## TASK INSTRUCTIONS
Spot each line in the data below containing "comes" and copy it.

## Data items
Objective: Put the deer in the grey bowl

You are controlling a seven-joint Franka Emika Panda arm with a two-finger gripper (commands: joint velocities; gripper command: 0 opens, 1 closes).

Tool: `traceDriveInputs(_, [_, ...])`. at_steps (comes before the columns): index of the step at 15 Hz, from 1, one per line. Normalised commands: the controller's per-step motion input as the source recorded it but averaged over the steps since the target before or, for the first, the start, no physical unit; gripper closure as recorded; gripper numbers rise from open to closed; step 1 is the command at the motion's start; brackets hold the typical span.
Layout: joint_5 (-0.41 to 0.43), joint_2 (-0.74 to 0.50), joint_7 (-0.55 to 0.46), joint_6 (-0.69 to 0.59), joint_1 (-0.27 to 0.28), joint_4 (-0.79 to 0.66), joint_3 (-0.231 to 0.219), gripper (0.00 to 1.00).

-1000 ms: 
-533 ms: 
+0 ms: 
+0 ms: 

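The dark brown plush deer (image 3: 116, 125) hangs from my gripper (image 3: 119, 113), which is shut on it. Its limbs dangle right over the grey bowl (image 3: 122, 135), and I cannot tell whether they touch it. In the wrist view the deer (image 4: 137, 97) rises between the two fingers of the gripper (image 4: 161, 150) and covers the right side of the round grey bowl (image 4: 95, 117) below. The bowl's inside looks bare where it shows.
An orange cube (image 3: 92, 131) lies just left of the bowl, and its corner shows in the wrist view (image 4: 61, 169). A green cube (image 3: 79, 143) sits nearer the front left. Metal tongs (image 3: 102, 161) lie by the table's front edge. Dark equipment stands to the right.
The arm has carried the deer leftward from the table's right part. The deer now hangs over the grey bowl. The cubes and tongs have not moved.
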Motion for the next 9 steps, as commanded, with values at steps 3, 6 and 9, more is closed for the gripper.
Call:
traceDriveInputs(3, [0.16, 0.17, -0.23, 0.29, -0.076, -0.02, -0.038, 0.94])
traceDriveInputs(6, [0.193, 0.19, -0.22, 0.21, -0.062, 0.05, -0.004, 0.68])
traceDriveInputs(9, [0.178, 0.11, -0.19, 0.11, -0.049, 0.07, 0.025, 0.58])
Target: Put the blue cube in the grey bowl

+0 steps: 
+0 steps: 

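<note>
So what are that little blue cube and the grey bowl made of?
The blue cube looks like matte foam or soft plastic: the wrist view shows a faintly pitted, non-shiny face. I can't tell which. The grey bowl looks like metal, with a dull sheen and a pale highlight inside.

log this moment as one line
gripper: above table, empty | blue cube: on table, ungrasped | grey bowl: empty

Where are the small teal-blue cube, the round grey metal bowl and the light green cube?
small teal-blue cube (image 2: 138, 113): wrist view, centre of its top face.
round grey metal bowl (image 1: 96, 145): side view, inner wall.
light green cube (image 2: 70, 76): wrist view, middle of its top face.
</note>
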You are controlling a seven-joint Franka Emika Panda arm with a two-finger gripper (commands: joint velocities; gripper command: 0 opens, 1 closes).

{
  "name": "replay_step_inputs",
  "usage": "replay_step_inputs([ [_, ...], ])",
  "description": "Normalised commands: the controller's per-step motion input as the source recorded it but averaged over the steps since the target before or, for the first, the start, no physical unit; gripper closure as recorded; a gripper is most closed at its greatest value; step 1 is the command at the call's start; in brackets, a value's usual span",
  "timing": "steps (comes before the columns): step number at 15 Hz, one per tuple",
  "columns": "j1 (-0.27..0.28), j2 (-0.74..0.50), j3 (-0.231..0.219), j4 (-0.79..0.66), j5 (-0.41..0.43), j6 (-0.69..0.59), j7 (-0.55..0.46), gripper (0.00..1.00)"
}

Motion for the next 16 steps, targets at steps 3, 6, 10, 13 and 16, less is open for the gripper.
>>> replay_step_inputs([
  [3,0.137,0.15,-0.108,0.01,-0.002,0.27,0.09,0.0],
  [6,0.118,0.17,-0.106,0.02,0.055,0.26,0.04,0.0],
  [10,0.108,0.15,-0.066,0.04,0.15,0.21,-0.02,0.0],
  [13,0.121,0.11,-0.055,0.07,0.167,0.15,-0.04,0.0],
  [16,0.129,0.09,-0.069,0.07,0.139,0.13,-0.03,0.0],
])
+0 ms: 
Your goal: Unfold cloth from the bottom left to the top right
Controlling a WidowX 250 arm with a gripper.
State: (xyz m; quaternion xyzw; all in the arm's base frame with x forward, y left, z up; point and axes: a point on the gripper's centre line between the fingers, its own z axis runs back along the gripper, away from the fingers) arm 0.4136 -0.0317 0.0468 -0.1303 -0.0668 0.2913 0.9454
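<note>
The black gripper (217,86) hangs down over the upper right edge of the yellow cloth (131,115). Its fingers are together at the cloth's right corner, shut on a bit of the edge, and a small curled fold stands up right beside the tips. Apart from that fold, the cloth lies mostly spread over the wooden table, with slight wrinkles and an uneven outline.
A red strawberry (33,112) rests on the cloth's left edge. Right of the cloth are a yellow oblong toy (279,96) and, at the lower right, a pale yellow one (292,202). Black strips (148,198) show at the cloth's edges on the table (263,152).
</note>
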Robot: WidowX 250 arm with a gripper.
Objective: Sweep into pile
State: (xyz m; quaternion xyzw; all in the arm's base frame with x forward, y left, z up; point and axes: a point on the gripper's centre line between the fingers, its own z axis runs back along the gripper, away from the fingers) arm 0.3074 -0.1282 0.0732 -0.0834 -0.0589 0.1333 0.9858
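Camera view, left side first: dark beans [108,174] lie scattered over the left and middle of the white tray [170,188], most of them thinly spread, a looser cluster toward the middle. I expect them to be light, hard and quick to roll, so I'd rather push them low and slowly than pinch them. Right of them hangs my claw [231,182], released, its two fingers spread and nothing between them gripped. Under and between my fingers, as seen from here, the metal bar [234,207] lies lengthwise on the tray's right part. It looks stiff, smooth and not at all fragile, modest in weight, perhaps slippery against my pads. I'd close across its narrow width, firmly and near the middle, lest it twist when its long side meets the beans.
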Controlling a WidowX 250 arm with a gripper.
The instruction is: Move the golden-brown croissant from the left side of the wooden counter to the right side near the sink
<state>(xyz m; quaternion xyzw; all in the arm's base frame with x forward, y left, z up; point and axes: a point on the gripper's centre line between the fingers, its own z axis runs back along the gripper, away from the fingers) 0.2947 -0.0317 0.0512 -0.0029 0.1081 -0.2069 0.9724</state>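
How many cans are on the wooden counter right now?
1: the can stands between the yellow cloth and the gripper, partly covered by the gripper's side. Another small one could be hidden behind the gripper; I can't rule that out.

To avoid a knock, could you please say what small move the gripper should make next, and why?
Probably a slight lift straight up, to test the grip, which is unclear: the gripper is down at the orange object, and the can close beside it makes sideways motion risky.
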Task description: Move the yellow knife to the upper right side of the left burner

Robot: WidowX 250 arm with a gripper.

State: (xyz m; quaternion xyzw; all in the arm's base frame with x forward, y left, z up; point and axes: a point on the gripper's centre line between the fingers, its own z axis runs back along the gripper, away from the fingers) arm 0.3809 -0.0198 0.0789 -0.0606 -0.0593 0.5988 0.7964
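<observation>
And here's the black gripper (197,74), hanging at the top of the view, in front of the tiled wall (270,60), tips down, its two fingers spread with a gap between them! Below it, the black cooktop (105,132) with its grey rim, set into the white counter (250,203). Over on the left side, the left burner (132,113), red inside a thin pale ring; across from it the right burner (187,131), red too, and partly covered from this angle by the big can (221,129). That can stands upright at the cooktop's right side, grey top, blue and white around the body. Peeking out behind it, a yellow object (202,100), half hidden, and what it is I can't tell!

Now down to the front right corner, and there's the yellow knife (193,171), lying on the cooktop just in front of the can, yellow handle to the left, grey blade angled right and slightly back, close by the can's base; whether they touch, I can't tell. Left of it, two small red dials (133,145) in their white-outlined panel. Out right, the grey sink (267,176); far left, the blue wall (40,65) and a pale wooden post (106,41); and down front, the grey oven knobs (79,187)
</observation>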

## ANSWER SECTION
Tool: `traceDriveInputs(_, [_, ...])`. at_steps (comes before the columns): index of the step at 15 Hz, from 1, one per line. Normalised commands: the controller's per-step motion input as the source recorded it but averaged over the steps since the target before or, for the first, the start, no physical unit; gripper closure as recorded; gripper numbers rise from open to closed; step 1 is the command at the motion's start; brackets hold the typical span.
  "timing": "steps (comes before the columns): step number at 15 Hz, one per tuple",

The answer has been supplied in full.